● **HOW TO COMPLETE THIS TASK**: From top to bottom, retype the data exactly, passing over any picture.

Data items
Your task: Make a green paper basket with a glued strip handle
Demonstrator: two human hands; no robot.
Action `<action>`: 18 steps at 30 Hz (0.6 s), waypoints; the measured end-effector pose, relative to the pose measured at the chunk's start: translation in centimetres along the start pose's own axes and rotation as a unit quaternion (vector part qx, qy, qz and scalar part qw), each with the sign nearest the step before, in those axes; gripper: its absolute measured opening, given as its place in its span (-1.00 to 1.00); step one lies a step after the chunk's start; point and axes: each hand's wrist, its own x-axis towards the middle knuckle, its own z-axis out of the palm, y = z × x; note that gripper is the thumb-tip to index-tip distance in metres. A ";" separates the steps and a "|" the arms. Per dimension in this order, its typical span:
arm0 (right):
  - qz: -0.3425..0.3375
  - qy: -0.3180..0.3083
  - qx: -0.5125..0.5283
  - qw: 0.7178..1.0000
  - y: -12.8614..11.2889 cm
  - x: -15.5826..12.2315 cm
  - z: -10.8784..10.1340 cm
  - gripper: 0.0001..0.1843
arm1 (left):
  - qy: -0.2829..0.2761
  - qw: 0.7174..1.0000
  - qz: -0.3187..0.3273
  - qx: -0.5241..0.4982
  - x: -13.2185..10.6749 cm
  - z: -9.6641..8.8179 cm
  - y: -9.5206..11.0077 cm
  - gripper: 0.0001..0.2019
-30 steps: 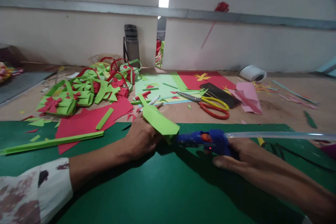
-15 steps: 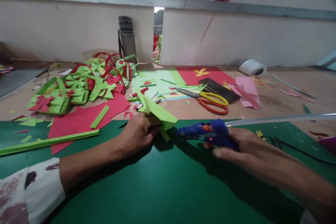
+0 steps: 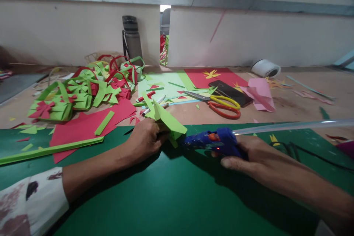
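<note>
My left hand [image 3: 148, 137] is closed on a folded piece of light green paper [image 3: 172, 121], held up over the green mat [image 3: 166, 195]. My right hand [image 3: 249, 155] grips a blue hot glue gun [image 3: 218, 142] with a small red light lit on its side. A long clear glue stick [image 3: 287, 126] sticks out of the gun's back. The nozzle points left and is at the paper's lower right edge; whether it touches, I cannot tell. My left fingertips are partly hidden behind the paper.
Green and red paper baskets [image 3: 59, 103] are heaped at the back left, by a grey bottle [image 3: 132, 40]. Scissors [image 3: 221, 105] and a black phone [image 3: 231, 94] lie beyond my hands. Red paper [image 3: 83, 131] and a green strip [image 3: 52, 150] are at left. A black cable [image 3: 312, 155] trails right.
The glue gun in my right hand has moved slightly left, bringing its nozzle closer to the green paper. My left hand keeps its hold on the paper, almost still.
</note>
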 end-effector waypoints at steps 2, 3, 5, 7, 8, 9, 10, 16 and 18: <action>-0.007 0.005 -0.002 1.000 -0.2 -0.1 0.1 -0.76 | -0.013 0.999 0.019 0.033 0.0 0.0 0.0 -0.85; -0.013 0.007 -0.004 1.000 -0.3 -0.2 0.1 -0.77 | -0.019 0.998 0.028 0.051 0.1 0.0 0.0 -0.83; -0.027 0.011 -0.005 1.000 -0.4 -0.2 0.3 -0.75 | -0.021 0.997 0.029 0.070 0.1 0.0 -0.1 -0.83; -0.040 0.011 -0.002 0.999 -0.4 -0.3 0.5 -0.73 | -0.022 0.996 0.026 0.082 0.1 0.0 -0.1 -0.82; -0.043 0.010 0.000 0.999 -0.4 -0.3 0.6 -0.72 | -0.023 0.996 0.026 0.086 0.1 0.0 -0.1 -0.82; -0.045 0.011 0.001 0.999 -0.4 -0.3 0.7 -0.73 | -0.024 0.996 0.026 0.088 0.1 0.0 -0.1 -0.82; -0.046 0.013 -0.001 0.999 -0.4 -0.3 0.8 -0.74 | -0.027 0.995 0.026 0.089 0.1 0.0 -0.1 -0.82; -0.048 0.021 0.005 0.999 -0.9 -0.3 0.9 -0.75 | -0.031 0.994 0.030 0.101 0.1 0.0 -0.2 -0.82; -0.046 0.016 0.012 0.999 -1.1 -0.3 0.9 -0.75 | -0.027 0.994 0.028 0.099 0.1 0.0 -0.2 -0.83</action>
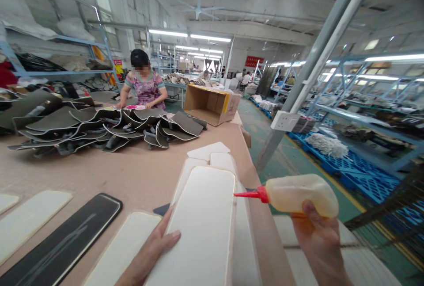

● **OUTPUT**:
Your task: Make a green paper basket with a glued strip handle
Demonstrator: two human hands; no robot.
Action `<action>`: 18 steps at 30 Hz (0.6 s), waypoints; the measured end-effector pose, relative to the pose measured at the chunk's start: translation in centimetres along the start pose's own axes and rotation as a unit quaternion (vector part qx, qy, qz and scalar part qw), each with the sign nearest the step before, in those axes; gripper: its absolute measured opening, given as its place in its span (-1.00 to 1.00); step one lies a step after the chunk's start; point and axes: each hand's wrist, its own x-axis towards the middle knuckle, its own z-axis out of the palm, y = z × x; note that gripper is the thumb-tip to index-tip distance in metres. A ";" separates the steps and a "|" the arms. Per dimension in this order, its typical span:
arm0 (right):
  - qz: -0.3425..0.3375
  - qy: -0.3180..0.3083
  - qx: -0.5125..0.5283
  - qw: 0.7178..1.0000
  - y: -12.8614..11.2889 cm
  - x: -15.5826..12.2315 cm
  - z: -10.8784..10.1340 cm
  - gripper: 0.0001..0.1843
arm1 (left):
  - qy: -0.2829..0.2761
  - qw: 0.7174..1.0000
  - qz: -0.3187..0.3273
  - qx: -0.5241..0.4982
  - x: -13.2185..10.6749 cm
  - z: -9.6641..8.8179 cm
  - y: -9.5206..11.0077 cm
  - gripper: 0.0001..0.2019
-30 steps: 
-15 steps: 
+0 steps: 
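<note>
My left hand [image 3: 148, 137] is closed on a folded piece of light green paper [image 3: 172, 121], held up over the green mat [image 3: 166, 195]. My right hand [image 3: 249, 155] grips a blue hot glue gun [image 3: 218, 142] with a small red light lit on its side. A long clear glue stick [image 3: 287, 126] sticks out of the gun's back. The nozzle points left and is at the paper's lower right edge; whether it touches, I cannot tell. My left fingertips are partly hidden behind the paper.
Green and red paper baskets [image 3: 59, 103] are heaped at the back left, by a grey bottle [image 3: 132, 40]. Scissors [image 3: 221, 105] and a black phone [image 3: 231, 94] lie beyond my hands. Red paper [image 3: 83, 131] and a green strip [image 3: 52, 150] are at left. A black cable [image 3: 312, 155] trails right.
The glue gun in my right hand has moved slightly left, bringing its nozzle closer to the green paper. My left hand keeps its hold on the paper, almost still.
</note>
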 end-effector waypoints at steps 2, 3, 5, 7, 8, 9, 10, 16 and 18: <action>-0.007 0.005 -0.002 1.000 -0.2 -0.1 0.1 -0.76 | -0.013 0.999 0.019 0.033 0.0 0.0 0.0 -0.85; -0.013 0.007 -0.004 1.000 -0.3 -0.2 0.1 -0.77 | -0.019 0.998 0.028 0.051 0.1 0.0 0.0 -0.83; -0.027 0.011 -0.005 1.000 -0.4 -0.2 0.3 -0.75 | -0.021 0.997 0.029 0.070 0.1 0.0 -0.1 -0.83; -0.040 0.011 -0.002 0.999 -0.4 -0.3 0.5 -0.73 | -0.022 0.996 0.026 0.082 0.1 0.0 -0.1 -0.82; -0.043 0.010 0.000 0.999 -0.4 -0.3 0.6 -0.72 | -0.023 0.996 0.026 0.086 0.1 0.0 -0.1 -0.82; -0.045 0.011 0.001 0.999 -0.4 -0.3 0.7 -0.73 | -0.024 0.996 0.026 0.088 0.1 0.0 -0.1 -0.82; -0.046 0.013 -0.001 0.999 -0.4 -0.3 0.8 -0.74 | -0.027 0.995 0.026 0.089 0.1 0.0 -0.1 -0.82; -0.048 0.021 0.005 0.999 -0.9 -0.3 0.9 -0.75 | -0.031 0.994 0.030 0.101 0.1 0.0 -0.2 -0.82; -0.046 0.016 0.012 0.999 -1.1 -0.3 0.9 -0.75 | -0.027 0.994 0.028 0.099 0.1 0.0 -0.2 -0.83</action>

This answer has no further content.